Use Toolbox or Distrobox as a simplified Podman (FOSS Docker without the daemon bs).

You either install both Firefox and dependencies in the Distrobox container, or you install just the dependency you need and symlink, export, or alias it, (depending on how you want to access it by system, user session, or bash respectively).

Be aware that by default these container distros in Toolbox/Distrobox are bare bones terminal like sandboxes. They do not have all of the GUI graphics stuff installed, so you may need to install a few extra bits for x11 or Wayland support and such.

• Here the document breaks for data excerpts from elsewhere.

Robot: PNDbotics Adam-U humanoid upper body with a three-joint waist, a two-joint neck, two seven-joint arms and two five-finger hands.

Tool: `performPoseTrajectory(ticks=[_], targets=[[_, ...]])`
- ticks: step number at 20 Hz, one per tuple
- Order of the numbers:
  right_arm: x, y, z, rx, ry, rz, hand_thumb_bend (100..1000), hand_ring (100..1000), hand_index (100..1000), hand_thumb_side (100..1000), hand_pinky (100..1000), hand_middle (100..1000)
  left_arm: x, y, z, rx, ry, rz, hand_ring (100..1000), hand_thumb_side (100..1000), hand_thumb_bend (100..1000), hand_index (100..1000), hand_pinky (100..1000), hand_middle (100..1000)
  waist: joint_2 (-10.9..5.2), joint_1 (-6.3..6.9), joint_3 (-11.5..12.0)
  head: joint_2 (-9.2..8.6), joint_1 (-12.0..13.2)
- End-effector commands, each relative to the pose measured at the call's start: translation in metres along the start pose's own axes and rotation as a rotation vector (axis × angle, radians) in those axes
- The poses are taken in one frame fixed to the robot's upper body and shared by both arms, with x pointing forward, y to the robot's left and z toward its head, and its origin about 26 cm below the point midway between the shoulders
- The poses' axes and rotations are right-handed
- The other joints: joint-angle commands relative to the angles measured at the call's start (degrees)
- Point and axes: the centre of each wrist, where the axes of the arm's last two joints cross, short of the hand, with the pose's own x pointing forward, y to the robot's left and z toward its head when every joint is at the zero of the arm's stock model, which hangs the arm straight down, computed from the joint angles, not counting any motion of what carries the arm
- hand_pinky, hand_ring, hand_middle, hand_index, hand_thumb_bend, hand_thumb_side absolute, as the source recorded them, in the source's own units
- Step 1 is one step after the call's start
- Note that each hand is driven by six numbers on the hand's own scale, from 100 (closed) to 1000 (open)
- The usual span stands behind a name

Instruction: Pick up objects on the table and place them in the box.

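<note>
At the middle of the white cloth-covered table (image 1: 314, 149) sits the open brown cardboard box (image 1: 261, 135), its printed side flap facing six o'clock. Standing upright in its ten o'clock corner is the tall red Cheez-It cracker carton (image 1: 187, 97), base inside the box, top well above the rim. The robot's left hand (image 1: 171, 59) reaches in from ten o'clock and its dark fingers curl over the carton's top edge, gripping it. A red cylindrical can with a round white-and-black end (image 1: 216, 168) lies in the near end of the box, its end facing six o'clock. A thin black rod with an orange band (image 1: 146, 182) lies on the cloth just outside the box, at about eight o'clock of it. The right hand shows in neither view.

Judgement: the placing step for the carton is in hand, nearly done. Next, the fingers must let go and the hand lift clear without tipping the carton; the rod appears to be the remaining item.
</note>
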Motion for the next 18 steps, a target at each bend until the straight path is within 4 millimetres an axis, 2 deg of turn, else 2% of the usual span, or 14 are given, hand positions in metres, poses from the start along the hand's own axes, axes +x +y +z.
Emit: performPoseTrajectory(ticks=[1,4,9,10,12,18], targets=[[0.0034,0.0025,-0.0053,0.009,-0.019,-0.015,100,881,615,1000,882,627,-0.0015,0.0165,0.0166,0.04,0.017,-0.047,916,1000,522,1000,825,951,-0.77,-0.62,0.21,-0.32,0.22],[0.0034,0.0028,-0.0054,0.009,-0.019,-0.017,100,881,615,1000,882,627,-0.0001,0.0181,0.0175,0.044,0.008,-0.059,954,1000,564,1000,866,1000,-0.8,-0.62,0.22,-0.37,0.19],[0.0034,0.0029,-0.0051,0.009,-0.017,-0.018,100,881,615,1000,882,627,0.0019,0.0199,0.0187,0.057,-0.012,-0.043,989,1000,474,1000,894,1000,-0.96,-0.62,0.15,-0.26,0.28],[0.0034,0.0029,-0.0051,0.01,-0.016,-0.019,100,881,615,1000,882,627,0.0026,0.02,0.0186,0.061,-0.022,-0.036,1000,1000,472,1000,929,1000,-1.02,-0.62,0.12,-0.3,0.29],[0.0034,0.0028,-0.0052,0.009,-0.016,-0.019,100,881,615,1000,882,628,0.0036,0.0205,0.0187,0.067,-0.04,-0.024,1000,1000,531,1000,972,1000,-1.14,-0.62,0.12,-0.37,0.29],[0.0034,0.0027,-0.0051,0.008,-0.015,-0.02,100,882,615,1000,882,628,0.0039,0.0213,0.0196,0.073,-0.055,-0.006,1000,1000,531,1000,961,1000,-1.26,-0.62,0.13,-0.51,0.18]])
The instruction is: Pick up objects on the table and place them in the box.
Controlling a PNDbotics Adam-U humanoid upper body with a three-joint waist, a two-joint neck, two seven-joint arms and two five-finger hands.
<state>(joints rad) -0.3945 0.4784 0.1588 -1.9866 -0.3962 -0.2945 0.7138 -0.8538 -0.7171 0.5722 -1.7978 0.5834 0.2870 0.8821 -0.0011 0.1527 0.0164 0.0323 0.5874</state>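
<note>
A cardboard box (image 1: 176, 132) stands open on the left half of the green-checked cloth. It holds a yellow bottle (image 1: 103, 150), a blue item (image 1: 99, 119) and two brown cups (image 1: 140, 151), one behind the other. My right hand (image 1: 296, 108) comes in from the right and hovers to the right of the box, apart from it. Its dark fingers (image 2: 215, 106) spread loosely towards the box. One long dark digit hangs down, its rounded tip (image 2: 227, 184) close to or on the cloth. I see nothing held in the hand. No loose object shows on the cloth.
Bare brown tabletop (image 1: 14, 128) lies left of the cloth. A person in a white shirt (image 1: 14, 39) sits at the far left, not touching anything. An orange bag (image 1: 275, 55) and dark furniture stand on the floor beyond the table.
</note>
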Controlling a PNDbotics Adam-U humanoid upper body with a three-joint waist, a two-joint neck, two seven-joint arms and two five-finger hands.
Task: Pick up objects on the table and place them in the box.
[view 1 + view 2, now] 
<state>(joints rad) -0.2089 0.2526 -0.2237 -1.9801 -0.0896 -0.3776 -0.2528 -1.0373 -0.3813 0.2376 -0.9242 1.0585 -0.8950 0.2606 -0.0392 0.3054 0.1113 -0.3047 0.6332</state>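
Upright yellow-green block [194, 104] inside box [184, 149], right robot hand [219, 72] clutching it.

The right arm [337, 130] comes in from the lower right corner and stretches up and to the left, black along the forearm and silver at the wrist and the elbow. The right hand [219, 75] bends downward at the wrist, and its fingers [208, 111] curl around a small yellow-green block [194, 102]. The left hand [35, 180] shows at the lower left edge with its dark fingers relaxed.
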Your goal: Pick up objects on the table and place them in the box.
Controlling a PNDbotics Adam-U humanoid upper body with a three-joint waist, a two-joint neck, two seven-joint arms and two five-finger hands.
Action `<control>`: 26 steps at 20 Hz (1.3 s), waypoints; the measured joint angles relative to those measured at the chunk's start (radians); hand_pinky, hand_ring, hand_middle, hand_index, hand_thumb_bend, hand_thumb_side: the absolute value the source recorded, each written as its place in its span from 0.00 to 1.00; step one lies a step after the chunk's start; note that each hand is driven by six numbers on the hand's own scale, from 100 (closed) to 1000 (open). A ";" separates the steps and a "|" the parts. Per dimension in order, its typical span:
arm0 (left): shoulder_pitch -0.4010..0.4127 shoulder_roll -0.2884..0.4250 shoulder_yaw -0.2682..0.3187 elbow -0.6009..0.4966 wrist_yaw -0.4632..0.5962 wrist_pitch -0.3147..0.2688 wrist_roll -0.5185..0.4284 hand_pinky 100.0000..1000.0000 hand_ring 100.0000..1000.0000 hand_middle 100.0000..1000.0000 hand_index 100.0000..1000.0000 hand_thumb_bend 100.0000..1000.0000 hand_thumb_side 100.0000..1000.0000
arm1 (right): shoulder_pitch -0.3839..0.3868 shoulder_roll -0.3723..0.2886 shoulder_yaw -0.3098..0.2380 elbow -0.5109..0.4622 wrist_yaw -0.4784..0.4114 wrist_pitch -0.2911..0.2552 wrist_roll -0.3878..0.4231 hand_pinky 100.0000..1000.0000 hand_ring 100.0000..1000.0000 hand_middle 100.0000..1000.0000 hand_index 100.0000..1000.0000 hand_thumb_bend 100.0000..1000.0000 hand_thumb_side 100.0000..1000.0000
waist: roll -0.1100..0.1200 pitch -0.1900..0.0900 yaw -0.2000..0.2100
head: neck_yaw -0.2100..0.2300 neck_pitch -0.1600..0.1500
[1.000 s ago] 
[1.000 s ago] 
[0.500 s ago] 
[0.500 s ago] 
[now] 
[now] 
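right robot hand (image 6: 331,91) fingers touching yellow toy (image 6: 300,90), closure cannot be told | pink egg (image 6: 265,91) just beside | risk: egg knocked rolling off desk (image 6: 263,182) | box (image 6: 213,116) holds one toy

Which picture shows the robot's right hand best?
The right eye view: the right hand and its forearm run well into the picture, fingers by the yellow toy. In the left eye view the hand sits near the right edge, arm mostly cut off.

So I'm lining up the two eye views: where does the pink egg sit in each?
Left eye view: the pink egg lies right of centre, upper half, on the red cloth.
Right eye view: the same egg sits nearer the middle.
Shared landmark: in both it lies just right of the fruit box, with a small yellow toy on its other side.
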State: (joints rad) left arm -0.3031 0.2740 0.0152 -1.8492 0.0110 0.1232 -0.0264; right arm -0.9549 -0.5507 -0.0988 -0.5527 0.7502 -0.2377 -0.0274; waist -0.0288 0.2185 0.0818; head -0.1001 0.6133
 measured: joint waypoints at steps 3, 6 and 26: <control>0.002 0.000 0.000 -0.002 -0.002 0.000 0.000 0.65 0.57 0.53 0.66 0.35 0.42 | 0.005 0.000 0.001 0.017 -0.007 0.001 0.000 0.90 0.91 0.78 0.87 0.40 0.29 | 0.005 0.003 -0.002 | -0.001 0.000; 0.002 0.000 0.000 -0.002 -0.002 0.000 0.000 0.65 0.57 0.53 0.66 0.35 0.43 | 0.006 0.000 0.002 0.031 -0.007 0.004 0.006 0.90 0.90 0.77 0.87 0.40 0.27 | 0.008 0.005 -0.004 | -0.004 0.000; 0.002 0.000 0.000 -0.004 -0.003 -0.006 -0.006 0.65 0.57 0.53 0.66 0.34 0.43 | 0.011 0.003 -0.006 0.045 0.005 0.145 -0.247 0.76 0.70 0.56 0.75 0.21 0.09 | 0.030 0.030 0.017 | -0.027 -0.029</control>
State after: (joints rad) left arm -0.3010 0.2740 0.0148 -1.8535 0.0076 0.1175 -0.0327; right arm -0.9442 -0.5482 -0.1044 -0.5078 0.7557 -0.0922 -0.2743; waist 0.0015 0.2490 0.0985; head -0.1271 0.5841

With both Distro/Toolbox, it defaults to a copy of your distro for the sandbox, but you can choose nearly any other distro too. Gentoo is one of the most advanced distros, and the Portage/emerge package manager enables source code compilation configurations unlike any other distro. That is always an option for really getting into the weeds. Much of Arch's binaries are actually built on Gentoo... And thus why Arch may already have exactly what you need if spun up in a distrobox container no matter what distro you are on.

I strongly recommend creating an additional user on your system first and installing the sandbox with this unique user. Use the groups attribute to give access to your main user if you need it. Sandboxing in this context is only about dependency issues and not isolation or security as the ambiguous name implies. It will still make files and stuff all over the place. If a unique user session creates the stuff it becomes possible to find everything that users owns and therefore remove it at a later date.

[โ€“] atrielienz@lemmy.world 3 points 17 hours ago* (last edited 14 hours ago)

It turns out that this problem is more wide spread than I thought and is probably related to some hardware or to the distro itself/updates.

I just discovered this happens in other apps and in steam gaming mode. So whatever is going on, I'm going to have to start over and eliminate stuff. Thanks for this answer though.

Edit: I am going to assume (because it is working now, after removing every cable, swapping to a different port and eliminating a bunch of hardware from the setup before swapping everything back) that reseating something fixed this glitch. I don't know what it was that I reseated that fixed it, but it's all working as it should now, and it's setup exactly as it was when I started having issues.

If anyone else comes here looking, that's the only solution I have at the moment.